### Problem
Output exactly, and only, the lines below from the one with "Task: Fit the" down to the one with "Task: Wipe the". Include both end lines and no pictures.

### Information given
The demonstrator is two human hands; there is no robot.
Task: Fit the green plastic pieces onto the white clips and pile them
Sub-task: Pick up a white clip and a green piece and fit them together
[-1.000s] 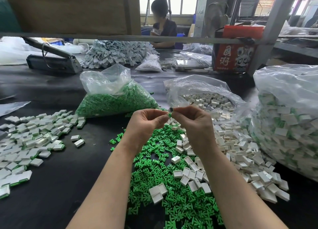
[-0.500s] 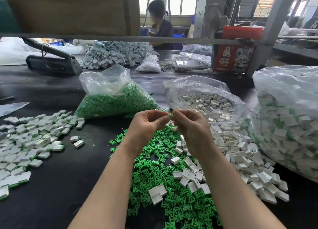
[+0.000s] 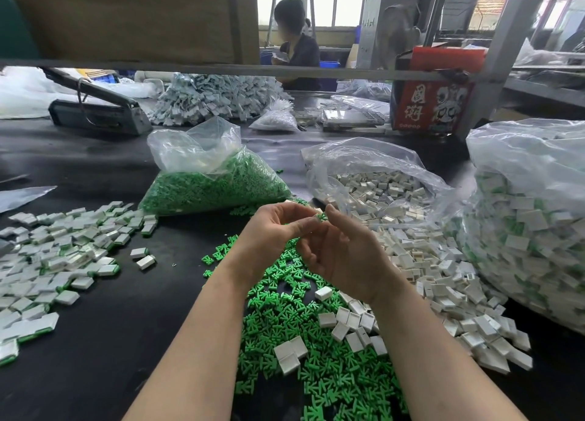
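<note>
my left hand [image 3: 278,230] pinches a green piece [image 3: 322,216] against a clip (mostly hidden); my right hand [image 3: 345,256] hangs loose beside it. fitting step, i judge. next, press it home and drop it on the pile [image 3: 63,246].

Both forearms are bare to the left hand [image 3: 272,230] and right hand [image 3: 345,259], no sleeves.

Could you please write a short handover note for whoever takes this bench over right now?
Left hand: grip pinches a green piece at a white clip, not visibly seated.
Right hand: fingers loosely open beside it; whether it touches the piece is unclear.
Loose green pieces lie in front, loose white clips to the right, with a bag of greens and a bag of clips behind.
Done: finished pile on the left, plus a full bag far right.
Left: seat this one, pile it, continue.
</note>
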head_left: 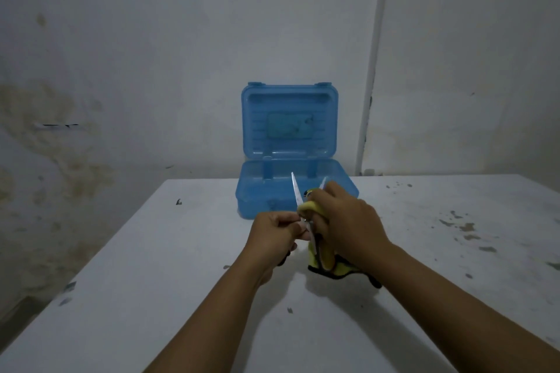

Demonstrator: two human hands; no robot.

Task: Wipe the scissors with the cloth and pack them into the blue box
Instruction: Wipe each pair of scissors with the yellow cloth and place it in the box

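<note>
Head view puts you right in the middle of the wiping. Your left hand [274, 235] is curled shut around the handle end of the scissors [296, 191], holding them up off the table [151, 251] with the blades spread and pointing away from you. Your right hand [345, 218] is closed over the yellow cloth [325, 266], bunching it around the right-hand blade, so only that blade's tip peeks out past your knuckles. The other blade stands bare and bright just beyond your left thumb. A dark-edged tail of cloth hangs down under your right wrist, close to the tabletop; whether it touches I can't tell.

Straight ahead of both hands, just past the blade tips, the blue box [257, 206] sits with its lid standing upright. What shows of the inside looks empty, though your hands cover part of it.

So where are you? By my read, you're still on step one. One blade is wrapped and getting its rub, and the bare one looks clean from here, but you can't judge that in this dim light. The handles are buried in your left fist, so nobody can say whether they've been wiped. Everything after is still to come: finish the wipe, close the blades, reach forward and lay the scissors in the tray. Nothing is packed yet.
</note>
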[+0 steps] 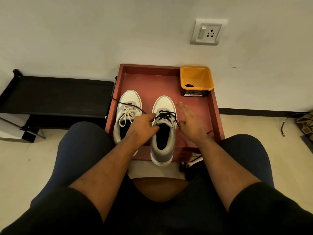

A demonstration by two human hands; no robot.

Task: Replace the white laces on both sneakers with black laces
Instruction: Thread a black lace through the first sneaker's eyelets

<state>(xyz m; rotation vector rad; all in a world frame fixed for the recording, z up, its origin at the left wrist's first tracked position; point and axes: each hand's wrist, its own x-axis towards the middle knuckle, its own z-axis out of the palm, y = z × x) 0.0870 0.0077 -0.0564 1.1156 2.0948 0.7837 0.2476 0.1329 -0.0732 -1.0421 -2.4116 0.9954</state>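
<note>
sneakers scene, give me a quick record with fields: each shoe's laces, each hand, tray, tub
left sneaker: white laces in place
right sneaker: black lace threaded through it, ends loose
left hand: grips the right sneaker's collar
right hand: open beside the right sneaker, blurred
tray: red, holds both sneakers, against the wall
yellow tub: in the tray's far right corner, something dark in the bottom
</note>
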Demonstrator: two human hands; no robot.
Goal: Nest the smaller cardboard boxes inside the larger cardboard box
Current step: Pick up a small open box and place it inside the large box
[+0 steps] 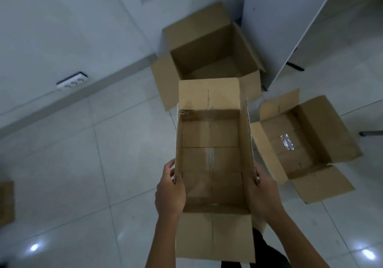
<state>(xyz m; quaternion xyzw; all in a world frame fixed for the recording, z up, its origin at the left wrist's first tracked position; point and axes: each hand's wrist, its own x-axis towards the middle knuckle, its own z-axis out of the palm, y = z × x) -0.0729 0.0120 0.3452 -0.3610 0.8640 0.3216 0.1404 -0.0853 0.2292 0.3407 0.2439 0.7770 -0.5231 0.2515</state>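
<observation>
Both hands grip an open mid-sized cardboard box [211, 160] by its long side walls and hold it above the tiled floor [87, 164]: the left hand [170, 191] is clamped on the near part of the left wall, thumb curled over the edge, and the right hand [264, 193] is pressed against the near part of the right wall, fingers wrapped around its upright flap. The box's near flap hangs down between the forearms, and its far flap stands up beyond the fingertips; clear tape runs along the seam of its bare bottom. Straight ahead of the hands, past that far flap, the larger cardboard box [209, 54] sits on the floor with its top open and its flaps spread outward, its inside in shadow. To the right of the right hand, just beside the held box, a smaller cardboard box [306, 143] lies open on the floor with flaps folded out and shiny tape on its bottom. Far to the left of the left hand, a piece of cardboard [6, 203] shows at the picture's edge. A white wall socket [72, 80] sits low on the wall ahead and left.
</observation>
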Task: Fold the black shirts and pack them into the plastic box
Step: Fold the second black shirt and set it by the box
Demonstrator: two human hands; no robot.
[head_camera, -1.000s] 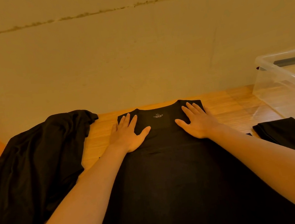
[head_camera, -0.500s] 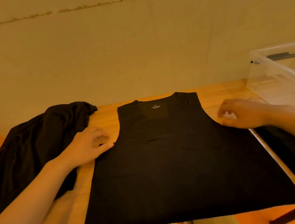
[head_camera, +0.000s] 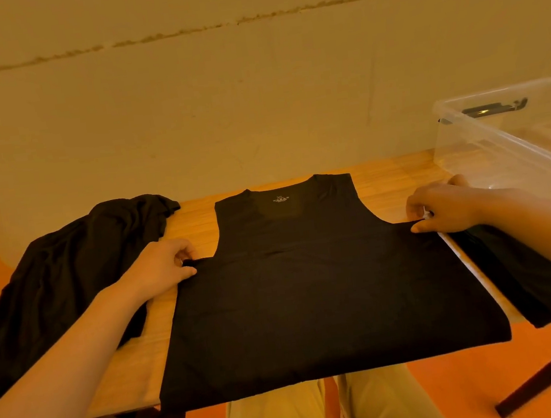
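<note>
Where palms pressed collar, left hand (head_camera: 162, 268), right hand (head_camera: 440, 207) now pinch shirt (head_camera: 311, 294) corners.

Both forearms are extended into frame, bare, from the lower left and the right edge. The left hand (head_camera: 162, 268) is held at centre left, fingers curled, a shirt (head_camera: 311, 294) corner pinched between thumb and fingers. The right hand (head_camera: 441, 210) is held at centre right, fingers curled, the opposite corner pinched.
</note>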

### Response for this exercise
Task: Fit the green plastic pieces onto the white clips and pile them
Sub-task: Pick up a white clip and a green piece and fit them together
[-1.000s] 
[-0.500s] 
[+0.000s] 
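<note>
my left hand [image 3: 278,230] pinches a green piece [image 3: 322,216] against a clip (mostly hidden); my right hand [image 3: 345,256] hangs loose beside it. fitting step, i judge. next, press it home and drop it on the pile [image 3: 63,246].

Both forearms are bare to the left hand [image 3: 272,230] and right hand [image 3: 345,259], no sleeves.

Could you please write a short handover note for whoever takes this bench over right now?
Left hand: grip pinches a green piece at a white clip, not visibly seated.
Right hand: fingers loosely open beside it; whether it touches the piece is unclear.
Loose green pieces lie in front, loose white clips to the right, with a bag of greens and a bag of clips behind.
Done: finished pile on the left, plus a full bag far right.
Left: seat this one, pile it, continue.
</note>
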head_left: 

Demonstrator: two human hands; no robot.

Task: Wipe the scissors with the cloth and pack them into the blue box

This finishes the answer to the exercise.